In the generalised Ohm's law (Eqs. (1) and (2)) we have neglected the pressure term, as the chromospheric plasma is relatively cold, and the Hall term. The Hall term can be dropped from the generalised Ohm's law if the plasma is magnetised, i.e. if the ions and electrons are tightly bound to the magnetic field. In terms of the ion-gyrofrequency and the collision time this condition can be written as

\begin{displaymath}\omega_{\rm i} \tau \gg 1. \end{displaymath} (11)

Using the definition of the ion-neutral collision frequency this is equivilant to

\begin{displaymath}\frac{eB}{m_{\rm i}}\sqrt{\frac{\pi m_{\rm i}}{16k_{\rm B}T}}\frac{1}{n_{\rm n}\Sigma_{\rm in}} \gg 1 \end{displaymath} (12)

which depends on the strength of the magnetic field as well as the temperature and number density.
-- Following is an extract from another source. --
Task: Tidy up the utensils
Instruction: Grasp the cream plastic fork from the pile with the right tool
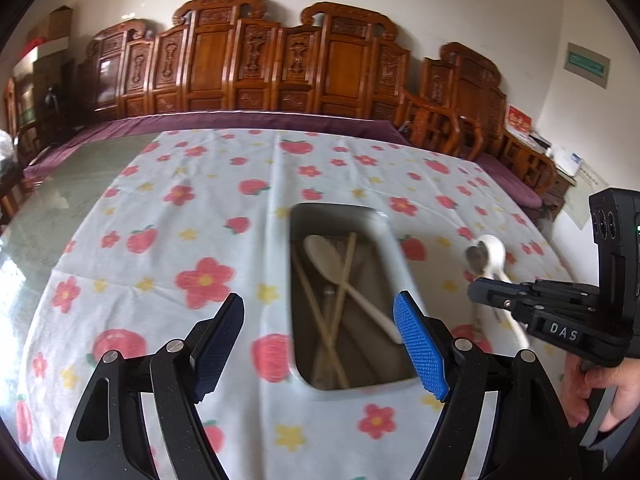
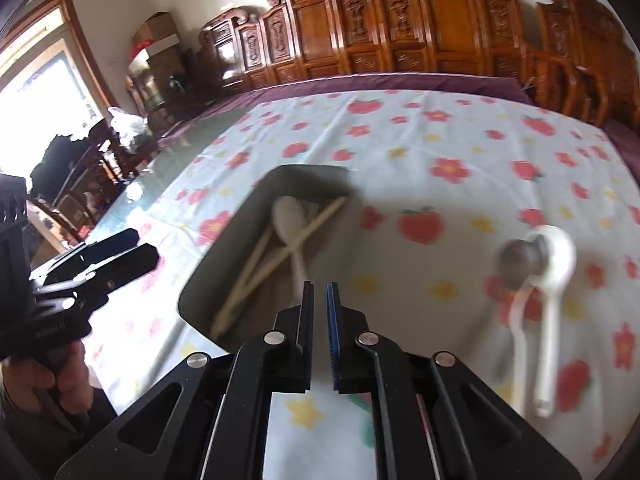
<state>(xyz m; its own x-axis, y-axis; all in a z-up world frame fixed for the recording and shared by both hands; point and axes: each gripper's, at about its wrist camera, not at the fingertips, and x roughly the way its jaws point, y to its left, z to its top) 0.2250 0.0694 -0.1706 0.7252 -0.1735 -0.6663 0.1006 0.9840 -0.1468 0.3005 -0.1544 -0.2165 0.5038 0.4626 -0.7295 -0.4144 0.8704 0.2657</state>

Using values for temperature and number density taken from the VALC model of the Sun (Vernazza et al. 1981), and various models of magnetic field strengths in the chromosphere (see Fig. 1), this condition is satisfied everywhere in the chromosphere. Khodachenko & Zaitsev (2001) showed that this condition does not hold in the upper photosphere where the plasma is more weakly ionised. In Sect. 3 we will show that the damping mechanism we are considering is not effective in the photosphere, and thus we only study Alfvén waves in the chromosphere for which the neglect of the Hall term is valid.
  \begin{figure} \par\includegraphics[width=7.6cm,clip]{3427fig1.eps} \end{figure} Figure 1: The variation of the model background magnetic field with height. The four curves relate to the value of the exponent $\alpha = 0.3$ (small dash line), 0.35 (big dash line), 0.4 (dot-dash line) and 0.6 (solid line).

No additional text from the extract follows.